La Gazelle s’agenouille pour pleurer est un recueil de nouvelles, une douzaine au total, très diverses bien qu’ayant un lien thématique apparent : la violence de l’homme qui brûle en lui toute trace d’humanité, violence du destin qui, dans certaines contrées, se lève poignard au bras et rictus aux lèvres. C’est le revers de la vie dans les pays pauvres. Tenez, l’œuvre peut sans doute être résumée, par cet extrait de « La Déchirade ». Le narrateur écrit à Habib, jeune épouse de son père, devenue sa maîtresse :

« Aujourd’hui je courtise les mots.

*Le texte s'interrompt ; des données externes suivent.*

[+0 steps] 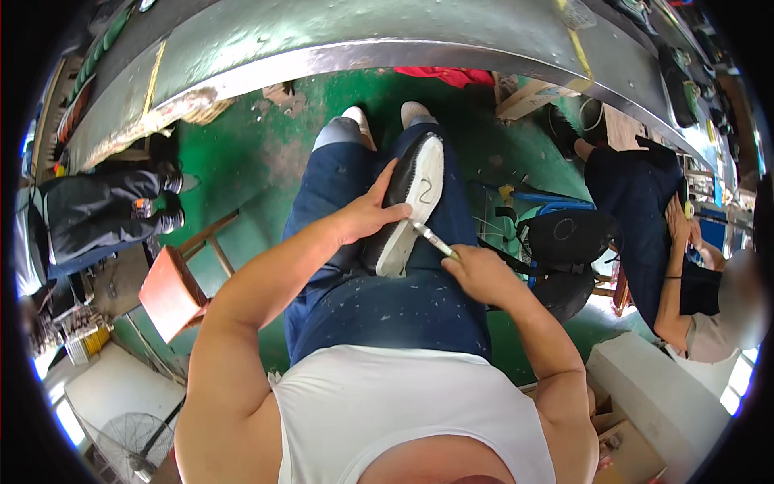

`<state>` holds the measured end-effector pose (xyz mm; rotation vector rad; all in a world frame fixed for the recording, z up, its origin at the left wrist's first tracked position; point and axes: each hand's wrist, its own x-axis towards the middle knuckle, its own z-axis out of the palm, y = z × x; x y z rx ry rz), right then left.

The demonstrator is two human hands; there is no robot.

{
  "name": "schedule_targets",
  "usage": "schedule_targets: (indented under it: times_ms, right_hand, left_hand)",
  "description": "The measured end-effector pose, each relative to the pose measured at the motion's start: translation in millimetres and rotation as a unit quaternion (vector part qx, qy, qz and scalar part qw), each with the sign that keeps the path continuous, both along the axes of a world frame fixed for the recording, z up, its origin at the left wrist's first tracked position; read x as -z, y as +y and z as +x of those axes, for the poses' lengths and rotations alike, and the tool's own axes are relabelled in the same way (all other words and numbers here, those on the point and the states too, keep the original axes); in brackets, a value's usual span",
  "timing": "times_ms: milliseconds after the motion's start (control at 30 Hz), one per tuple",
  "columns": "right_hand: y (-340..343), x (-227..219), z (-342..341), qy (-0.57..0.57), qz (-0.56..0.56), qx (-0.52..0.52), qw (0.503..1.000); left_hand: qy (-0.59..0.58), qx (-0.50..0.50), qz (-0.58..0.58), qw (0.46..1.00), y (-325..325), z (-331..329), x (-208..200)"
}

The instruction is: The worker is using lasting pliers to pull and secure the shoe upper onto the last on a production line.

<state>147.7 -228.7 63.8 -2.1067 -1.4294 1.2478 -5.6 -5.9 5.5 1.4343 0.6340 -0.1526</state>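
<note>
A dark shoe point(428, 165) lies across my lap with its white sole turned up and its toe pointing away from me. The sole bears a thin, curved dark line. My left hand point(367, 216) grips the shoe at its middle, thumb over the sole's edge and fingers along the left side. Between the fingers of my right hand point(482, 276) is a slim brush-like tool point(434, 239) with a pale band. Its tip is at the sole near my left thumb; whether it touches cannot be made out. Dark blue cloth point(387, 319) with white specks covers my lap.
A long metal-edged workbench point(371, 58) crosses in front of me. An orange-seated stool point(171, 292) stands at left, and a black bag point(568, 235) is at right. A co-worker point(645, 194) sits at far right; another person point(105, 211) is at left. A fan point(135, 442) stands lower left.
</note>
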Motion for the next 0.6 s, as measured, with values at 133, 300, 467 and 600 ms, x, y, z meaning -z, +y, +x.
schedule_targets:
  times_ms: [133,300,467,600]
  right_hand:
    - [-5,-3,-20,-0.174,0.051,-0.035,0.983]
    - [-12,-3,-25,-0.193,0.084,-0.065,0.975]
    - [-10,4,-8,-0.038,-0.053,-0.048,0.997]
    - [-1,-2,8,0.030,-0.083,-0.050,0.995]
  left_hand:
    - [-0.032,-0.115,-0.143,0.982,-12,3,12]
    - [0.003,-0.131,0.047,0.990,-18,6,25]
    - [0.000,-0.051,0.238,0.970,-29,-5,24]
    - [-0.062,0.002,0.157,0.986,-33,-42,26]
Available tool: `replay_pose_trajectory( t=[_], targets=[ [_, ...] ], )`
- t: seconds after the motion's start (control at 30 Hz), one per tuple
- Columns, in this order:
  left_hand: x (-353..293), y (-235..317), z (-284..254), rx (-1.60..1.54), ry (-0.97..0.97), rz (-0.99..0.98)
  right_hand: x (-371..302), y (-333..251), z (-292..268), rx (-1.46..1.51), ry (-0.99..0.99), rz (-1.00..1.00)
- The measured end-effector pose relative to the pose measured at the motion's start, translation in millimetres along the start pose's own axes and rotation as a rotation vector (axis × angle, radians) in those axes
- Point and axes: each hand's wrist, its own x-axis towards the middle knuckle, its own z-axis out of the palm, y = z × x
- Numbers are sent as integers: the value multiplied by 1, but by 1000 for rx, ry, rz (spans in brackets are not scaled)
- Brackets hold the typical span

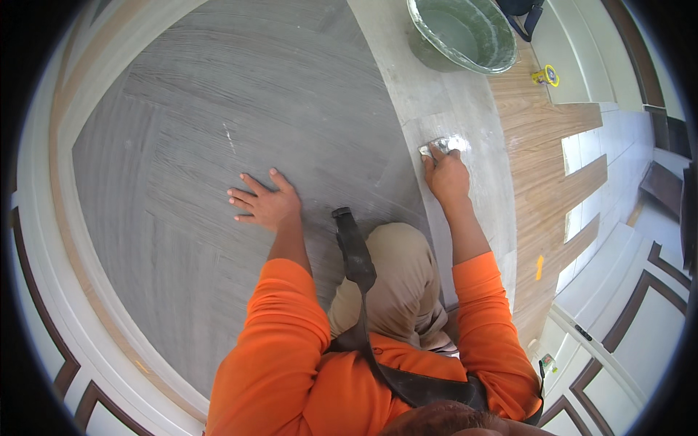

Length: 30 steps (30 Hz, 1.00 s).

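My left hand (270, 206) lies flat with its fingers spread on the grey wood-look floor (189, 174). To the right, my right hand (446, 179) is closed on a small whitish, shiny thing (436, 147) pressed against a paler grey strip of flooring (465, 116). Whether this is a cloth or a scraper I cannot tell, as the fingers cover part of it. The strip shines wet beside those fingertips. A thin white mark (229, 136) shows on the grey floor ahead of my left hand.
A green bucket (429, 54) with cloudy liquid stands at the far right. Beyond it sits a small yellow tub (545, 75). Brown wood-look planks (538, 152) end in a stepped edge over white tiles (622, 160). A dark strap (354, 251) hangs before my bent knee (400, 269).
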Motion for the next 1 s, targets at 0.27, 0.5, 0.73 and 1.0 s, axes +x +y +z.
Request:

Bien avant, tu le sais, j’ai eu envie, aux jours de chômage, de devenir chanteur, de faire de la musique, joindre ma voix à celles de Ray Lema ou Miles David et moduler les contours tronqués de la dictature banania blablabla. [...] J’ai ensuite trouvé ce job de veilleur de nuit à la morgue. Est-ce la compagnie des cadavres qui me fit changer de vocation ? Je voulus alors devenir peintre, concasser sur fond de toile, conjurer à l’encre ou à l’acrylique la triste théorie de la quotidienneté tiers-mondiste. Là non plus je n’avais pas le feeling nécessaire pour « créer juste », inventer quelque chose qui diffère des schémas et autres croquis de botanique où j’excellais au collège. » (p. 138)

Dans ce passage réside, à mon sens, le fin mot de ce bouquet de nouvelles : une esquisse de la « dictature banania blablabla » ; une peinture de la « quotidienneté tiers-mondiste ». Chaque texte explore un univers particulier : outre les guerres fratricides et leur conséquence, on peut évoquer la rivalité père-fils, les sectes et le fétichisme, l’enfance, l’immigration...
Les textes sont également différemment construits. J’ai par exemple apprécié la construction éclatée de la première nouvelle « La gazelle s’agenouille pour pleurer », une construction qui mêle littérature et cinéma.

Mes favoris ? Si vous n’avez pas le temps de tout lire ou voulez commencer par des morceaux de choix, je vous conseillerais « La Déchirade », « Le Pet de l’araignée », écrite dans le genre policier, avec une chute digne de ce nom ; et aussi « Le Miroir de l’âme » : justesse de ton, économie de mots. Les phrases sont coupées, coupantes, car la coupure dit mieux la violence. Sur ce point je ne me suis empêchée de faire un rapprochement avec Détonations et Folie. Bref, ce rendez-vous avec La gazelle s’agenouille pour pleurer n’était pas du tout manqué.


Né en 1966 au Togo, Kangni Alem s'illsutre dans tous les genres : théâtre, roman, nouvelle. Il est aussi metteur enscène, comédien, critique littéraire, traducteur, enseignant. Il a reçu le Grand Prix Littéraire d'Afrique Noire en 2003.


La gazelle s'agenouille pour pleurer, Le serpent à plumes, 2003.
Première édition : Editions Acoria, 2001.